Steve Martin and Richard Feynman had a similar idea: Let’s get small. As we can now put the Encyclopedia Britannica on the head of a pin, we’ll eventually place nanobots inside of people to regulate health and cure illnesses, though I will guess it’ll take substantially longer than the boldest projections. From Diane Ackerman’s new book The Human Age, via Delancey Place:
“The nanotechnology world is a wonderland of surfaces unimaginably small, full of weird properties, and invisible to the naked eye, where we’re nonetheless reinventing industry and manufacturing in giddy new ways. Nano can be simply, affordably lifesaving during natural disasters.

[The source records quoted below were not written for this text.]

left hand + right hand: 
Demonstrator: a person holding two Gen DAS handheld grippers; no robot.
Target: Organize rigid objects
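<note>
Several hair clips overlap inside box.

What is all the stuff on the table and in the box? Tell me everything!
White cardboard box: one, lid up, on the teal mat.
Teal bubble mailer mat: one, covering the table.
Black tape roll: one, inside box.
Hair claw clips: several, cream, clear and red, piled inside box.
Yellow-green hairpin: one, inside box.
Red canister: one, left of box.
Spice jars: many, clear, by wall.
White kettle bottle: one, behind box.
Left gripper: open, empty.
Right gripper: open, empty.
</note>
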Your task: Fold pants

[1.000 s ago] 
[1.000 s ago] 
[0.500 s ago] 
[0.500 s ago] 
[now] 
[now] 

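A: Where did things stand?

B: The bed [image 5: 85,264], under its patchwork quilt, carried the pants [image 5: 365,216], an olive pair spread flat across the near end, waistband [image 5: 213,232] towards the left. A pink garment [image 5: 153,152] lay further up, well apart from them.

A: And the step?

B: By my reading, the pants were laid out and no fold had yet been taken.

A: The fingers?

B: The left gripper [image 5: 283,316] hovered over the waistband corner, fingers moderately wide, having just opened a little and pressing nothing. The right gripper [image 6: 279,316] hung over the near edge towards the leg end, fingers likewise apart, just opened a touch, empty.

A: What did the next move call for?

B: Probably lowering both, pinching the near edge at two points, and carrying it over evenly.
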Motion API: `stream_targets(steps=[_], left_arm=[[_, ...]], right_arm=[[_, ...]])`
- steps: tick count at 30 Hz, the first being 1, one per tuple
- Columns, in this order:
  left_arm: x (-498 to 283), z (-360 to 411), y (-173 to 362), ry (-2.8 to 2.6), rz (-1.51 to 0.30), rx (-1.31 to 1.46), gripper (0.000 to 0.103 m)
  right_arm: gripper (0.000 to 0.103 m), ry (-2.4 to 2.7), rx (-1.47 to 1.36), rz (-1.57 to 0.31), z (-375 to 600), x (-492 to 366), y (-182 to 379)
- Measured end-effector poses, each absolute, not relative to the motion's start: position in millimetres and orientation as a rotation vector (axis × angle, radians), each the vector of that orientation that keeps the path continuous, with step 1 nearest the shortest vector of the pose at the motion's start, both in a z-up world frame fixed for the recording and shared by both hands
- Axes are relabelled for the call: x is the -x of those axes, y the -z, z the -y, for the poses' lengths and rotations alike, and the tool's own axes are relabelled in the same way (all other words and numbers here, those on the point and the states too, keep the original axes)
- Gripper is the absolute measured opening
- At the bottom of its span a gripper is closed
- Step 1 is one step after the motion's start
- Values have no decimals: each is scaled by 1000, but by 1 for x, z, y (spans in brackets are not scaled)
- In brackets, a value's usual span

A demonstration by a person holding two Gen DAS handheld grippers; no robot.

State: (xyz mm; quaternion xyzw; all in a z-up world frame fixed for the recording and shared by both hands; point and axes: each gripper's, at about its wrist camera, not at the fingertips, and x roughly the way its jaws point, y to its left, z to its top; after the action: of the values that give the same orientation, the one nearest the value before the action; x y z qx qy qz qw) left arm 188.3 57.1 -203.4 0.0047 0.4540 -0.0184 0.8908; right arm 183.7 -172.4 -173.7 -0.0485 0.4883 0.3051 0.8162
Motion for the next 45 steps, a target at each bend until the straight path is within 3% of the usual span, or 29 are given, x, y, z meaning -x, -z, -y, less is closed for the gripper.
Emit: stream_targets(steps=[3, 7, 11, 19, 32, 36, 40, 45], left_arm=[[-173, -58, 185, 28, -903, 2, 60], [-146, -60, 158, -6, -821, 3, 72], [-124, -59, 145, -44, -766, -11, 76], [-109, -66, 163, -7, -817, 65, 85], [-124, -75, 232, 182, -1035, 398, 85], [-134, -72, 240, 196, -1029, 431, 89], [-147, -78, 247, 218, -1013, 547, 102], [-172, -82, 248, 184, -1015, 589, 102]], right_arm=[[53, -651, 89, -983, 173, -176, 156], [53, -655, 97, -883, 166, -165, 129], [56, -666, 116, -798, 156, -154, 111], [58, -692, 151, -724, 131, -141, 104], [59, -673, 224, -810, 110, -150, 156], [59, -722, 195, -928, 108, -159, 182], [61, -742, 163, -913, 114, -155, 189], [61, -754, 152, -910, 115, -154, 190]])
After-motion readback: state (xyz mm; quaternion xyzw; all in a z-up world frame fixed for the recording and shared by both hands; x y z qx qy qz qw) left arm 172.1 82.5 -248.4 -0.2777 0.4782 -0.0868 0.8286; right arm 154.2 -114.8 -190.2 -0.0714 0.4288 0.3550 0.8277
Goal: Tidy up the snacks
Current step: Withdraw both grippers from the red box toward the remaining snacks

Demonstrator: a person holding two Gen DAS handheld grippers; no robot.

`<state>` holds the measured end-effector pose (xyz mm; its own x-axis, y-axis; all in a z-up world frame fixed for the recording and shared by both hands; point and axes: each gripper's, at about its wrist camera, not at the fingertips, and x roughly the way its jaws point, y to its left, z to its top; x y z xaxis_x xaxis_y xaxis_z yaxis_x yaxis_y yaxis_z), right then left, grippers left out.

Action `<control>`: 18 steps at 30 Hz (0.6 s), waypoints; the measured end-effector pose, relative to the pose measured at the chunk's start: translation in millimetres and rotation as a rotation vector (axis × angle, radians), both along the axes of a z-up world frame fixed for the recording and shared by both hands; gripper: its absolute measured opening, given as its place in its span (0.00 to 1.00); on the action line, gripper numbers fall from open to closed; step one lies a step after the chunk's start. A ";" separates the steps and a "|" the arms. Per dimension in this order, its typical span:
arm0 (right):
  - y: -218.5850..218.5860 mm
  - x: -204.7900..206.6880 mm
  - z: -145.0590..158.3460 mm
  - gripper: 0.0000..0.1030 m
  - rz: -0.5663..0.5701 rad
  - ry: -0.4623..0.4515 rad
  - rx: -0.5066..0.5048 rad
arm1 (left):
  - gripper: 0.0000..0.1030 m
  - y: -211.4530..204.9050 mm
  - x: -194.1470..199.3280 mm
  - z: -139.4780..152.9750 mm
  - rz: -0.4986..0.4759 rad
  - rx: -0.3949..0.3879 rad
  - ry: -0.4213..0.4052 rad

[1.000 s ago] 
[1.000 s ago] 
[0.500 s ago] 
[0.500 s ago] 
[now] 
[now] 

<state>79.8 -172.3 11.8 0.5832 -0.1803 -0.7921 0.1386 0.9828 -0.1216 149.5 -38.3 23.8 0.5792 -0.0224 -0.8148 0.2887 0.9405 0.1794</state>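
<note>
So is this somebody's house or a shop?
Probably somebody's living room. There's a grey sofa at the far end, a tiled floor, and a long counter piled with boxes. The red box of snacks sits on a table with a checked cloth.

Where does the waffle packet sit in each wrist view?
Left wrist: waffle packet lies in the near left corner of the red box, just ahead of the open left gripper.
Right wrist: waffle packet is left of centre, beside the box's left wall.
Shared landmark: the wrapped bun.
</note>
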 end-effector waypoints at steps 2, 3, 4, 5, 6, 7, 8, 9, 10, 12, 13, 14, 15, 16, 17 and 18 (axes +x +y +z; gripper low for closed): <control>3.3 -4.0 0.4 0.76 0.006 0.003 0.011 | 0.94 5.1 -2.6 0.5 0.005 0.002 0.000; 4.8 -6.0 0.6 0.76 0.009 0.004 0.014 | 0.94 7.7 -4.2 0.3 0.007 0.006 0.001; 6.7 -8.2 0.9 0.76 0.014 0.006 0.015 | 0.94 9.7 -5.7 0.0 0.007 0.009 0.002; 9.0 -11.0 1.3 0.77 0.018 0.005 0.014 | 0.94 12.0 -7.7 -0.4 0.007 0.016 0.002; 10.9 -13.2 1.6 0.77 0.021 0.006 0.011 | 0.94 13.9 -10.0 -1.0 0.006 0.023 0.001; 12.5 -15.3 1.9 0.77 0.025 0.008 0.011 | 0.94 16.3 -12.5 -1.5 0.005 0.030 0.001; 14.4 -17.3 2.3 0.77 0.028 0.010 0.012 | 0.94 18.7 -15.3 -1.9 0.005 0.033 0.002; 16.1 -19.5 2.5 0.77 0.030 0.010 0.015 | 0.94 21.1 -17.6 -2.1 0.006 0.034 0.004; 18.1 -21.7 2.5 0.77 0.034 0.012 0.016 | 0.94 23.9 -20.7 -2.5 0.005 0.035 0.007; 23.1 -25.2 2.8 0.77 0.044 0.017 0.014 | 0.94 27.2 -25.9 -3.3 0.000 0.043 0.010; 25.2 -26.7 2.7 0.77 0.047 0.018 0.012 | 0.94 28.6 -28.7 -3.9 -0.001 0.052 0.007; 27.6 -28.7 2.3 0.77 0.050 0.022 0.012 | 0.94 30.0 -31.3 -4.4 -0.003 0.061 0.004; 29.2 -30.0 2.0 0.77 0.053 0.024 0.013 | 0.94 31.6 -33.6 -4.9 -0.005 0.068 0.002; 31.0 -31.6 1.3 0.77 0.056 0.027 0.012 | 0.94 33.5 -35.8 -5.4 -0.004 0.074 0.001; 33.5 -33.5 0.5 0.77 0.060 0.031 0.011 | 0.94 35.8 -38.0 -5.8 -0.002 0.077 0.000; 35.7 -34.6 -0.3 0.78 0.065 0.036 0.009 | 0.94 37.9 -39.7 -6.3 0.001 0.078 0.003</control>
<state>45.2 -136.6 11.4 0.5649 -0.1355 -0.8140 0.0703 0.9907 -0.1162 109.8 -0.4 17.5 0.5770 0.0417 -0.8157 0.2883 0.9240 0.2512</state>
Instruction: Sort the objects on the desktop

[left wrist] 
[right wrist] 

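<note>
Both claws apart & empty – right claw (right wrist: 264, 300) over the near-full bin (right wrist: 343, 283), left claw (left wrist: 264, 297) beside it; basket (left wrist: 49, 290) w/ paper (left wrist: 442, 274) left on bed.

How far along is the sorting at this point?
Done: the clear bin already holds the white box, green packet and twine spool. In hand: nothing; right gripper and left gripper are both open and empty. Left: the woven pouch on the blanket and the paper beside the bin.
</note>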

The 2012 spate of floods in Thailand inspired scientists to whisk silver nanoparticles into a solar-powered water filtration system that can be mounted on a small boat to purify water for drinking from the turbid river it floats on.
In the Namibian desert, inspired by water-condensing bumps on the backs of local beetles, a new breed of water bottle harvests water from the air and refills itself. The bottles will hit the market in 2014, for use by both marathon runners and people in third-world countries where fresh water may be scarce. South African scientists have created water-purifying tea bags. Nano can be as humdrum as the titanium dioxide particles that thicken and whiten Betty Crocker frosting and Jell-O pudding. It can be creepy: pets genetically engineered with firefly or jellyfish protein so that they glow in the dark (fluorescent green cats, mice, fish, monkeys, and dogs have already been created). It can be omnipresent and practical: the army’s newly invented self-cleaning clothes. It can be unexpected, as microchips embedded in Indian snake charmers’ cobras so that they can be identified if they stray into the New Delhi crowds. Or it can dazzle and fill us with hope, as in medicine, where it promises nano-windfalls. …
The futurist Ray Kurzweil predicts that ‘by the 2030s we’ll be putting millions of nanobots inside our bodies to augment our immune system, to basically wipe out disease. One scientist cured Type I diabetes in rats with a blood-cell-size device already.”